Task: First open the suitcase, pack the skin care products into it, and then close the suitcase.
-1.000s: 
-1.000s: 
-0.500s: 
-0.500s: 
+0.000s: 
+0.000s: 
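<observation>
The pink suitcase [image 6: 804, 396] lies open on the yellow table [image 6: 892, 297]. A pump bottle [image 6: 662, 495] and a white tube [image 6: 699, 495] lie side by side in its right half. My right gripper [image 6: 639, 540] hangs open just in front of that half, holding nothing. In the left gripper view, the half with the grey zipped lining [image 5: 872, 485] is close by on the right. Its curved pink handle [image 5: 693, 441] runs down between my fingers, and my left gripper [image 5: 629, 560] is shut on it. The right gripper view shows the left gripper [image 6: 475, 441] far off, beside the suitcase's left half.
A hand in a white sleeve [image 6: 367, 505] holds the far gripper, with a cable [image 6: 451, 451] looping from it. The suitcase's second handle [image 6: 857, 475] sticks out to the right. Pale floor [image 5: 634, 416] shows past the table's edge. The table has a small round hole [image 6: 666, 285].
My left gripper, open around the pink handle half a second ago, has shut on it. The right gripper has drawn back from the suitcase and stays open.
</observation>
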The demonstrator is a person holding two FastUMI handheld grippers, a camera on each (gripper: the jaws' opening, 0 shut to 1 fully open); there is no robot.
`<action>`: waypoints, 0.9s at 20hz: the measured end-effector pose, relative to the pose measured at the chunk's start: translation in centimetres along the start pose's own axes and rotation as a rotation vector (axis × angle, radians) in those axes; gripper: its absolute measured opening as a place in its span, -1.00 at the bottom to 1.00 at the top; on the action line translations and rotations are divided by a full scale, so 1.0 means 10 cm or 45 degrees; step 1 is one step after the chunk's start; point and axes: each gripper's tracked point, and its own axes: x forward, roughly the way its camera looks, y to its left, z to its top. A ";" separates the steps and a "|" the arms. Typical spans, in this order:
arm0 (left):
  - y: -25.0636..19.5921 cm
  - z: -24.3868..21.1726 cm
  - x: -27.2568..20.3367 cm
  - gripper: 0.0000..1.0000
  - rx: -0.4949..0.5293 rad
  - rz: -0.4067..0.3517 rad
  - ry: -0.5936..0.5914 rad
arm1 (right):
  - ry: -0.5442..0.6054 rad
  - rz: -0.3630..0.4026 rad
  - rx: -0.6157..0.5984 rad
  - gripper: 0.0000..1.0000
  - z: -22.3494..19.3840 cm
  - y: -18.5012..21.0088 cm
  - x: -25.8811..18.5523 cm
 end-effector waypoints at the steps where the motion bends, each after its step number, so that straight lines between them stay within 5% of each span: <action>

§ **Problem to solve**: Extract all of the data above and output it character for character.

§ **Answer to this problem**:
Task: First open the suitcase, pack the skin care products into it, and then close the suitcase.
-1.000s: 
-1.000s: 
-0.500s: 
-0.500s: 
+0.000s: 
+0.000s: 
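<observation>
The pink suitcase [image 6: 804, 396] lies open on the yellow table [image 6: 892, 297]. A pump bottle [image 6: 662, 495] and a white tube [image 6: 699, 495] lie side by side in its right half. My right gripper [image 6: 639, 540] hangs open just in front of that half, holding nothing. In the left gripper view, the half with the grey zipped lining [image 5: 872, 485] is close by on the right. Its curved pink handle [image 5: 693, 441] runs down between my fingers, and my left gripper [image 5: 629, 560] is shut on it. The right gripper view shows the left gripper [image 6: 475, 441] far off, beside the suitcase's left half.
A hand in a white sleeve [image 6: 367, 505] holds the far gripper, with a cable [image 6: 451, 451] looping from it. The suitcase's second handle [image 6: 857, 475] sticks out to the right. Pale floor [image 5: 634, 416] shows past the table's edge. The table has a small round hole [image 6: 666, 285].
My left gripper, open around the pink handle half a second ago, has shut on it. The right gripper has drawn back from the suitcase and stays open.
</observation>
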The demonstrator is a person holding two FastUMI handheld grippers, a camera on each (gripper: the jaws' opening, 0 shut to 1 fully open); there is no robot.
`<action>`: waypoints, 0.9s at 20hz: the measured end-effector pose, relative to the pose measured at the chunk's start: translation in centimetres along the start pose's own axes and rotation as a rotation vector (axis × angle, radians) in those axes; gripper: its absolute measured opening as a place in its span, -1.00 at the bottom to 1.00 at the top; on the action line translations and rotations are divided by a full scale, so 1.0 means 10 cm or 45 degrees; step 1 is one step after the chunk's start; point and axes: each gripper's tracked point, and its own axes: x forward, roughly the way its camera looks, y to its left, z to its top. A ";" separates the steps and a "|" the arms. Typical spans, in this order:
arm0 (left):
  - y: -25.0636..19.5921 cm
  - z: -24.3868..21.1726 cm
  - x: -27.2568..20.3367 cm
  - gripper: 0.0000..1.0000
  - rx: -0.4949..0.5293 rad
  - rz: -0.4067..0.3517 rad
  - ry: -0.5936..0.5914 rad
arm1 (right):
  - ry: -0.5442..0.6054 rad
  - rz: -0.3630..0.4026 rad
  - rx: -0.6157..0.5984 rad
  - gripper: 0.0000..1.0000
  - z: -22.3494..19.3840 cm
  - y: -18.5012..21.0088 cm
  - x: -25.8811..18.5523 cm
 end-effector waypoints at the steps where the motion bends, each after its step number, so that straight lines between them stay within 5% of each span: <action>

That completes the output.